To wszystko jednak spekulacje i nie potwierdzone na razie niczym hipotezy. Zakładając, że żaden znaczący kandydat już się w Chicago nie pojawi, Emanuel praktycznie ma zwycięstwo w kieszeni. Największym zagrożeniem są na razie niektórzy aldermani, w tym bardzo wpływowy Ed Burke, który podobno próbował wykorzystać nieobecność Emanuela w Chicago i brak adresu zamieszkania w niedopuszczeniu go do wyborów.
Burke, szef miejskiej komisji finansów wciąż namawiany jest przez wielu kolegów do samodzielnego startu i przejęcia władzy w Chicago choćby na jedną kadencję. Biorąc pod uwagę jego kontakty, wpływy i 6 mln. na koncie wyborczym miałby spore szanse.
W środę Ed Burke wyciągnał jednak dłoń do Rahma Emanuela.
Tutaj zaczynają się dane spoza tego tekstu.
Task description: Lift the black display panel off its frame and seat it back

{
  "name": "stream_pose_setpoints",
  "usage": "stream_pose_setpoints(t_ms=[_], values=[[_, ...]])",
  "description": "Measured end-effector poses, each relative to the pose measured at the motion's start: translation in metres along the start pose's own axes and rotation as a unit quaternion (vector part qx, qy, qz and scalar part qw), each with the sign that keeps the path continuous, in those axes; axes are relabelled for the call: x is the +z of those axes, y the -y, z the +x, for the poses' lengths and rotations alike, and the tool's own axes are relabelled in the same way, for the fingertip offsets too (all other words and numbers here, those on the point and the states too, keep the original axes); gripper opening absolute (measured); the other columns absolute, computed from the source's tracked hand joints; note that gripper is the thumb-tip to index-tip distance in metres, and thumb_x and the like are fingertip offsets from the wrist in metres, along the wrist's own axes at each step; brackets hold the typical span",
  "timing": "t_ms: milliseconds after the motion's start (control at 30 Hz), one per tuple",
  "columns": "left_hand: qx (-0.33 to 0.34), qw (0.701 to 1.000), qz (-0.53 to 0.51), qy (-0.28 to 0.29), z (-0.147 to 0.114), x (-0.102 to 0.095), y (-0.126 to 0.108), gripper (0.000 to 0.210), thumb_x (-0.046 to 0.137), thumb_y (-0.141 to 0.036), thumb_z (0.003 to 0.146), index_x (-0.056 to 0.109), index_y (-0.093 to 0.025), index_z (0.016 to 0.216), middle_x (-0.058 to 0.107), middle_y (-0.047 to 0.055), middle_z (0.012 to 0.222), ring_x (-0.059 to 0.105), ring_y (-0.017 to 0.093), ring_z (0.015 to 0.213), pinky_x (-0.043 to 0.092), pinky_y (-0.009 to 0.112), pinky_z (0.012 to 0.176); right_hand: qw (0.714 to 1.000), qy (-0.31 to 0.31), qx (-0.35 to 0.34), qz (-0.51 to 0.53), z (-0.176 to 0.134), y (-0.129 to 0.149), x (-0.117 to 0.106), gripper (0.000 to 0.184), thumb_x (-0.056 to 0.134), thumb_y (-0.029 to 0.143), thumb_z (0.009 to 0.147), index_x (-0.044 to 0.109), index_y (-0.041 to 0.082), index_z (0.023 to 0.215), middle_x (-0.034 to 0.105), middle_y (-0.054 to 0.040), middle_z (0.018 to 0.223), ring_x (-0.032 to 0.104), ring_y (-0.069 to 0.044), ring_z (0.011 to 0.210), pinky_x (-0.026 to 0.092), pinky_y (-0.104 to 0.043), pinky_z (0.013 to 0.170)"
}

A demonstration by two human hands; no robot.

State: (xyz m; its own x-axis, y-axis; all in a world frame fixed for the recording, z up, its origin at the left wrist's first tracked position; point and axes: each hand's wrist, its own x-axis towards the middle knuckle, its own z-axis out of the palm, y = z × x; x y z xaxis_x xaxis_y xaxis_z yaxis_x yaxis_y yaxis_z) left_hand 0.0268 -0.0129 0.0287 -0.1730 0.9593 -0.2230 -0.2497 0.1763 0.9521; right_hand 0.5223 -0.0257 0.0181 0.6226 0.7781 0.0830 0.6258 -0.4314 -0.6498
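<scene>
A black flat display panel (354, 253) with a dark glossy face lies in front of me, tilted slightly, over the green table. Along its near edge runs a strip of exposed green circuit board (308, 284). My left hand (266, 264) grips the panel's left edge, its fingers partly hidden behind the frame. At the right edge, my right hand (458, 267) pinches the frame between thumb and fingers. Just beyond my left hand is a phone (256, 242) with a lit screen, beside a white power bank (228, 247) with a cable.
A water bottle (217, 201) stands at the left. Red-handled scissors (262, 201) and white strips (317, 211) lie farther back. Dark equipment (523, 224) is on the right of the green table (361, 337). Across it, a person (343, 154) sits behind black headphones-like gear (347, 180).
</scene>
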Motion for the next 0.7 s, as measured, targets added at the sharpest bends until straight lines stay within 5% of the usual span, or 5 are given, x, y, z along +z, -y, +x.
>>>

Dał znak, że gotów jest do rozmów i ewentualnego poparcia jego kandydatury. Nie wiadomo na razie, w zamian za co. W 1989 r. Burke wycofał się z wyborów na stanowisko burmistrza i poparł Richarda Daley. Tym samym utrzymał swą pozycję w komitecie finansowym przez kolejne dwadzieścia lat. Być może tego samego będzie oczekiwał od jego następcy.
Po środowych wydarzeniach – rezygnacji Toma Dart`a i geście Edwarda Burke – jeden z wpływowych działaczy chicagowskich stwierdził, że przewidziana dogrywka w wyborach na stanowisko burmistrza może okazać się niepotrzebna:
„Rahm może wygrać już w lutym, drugiej tury może nie być”.
Według prawa wyborczego zwycięża kandydat, który otrzyma ponad 50% poparcia. Jeśli żadnemu się to nie uda za pierwszym razem to w drugiej turze, zaplanowanej na kwiecień, zmierzy się dwóch kandydatów z najwyższym wynikiem wyborczym.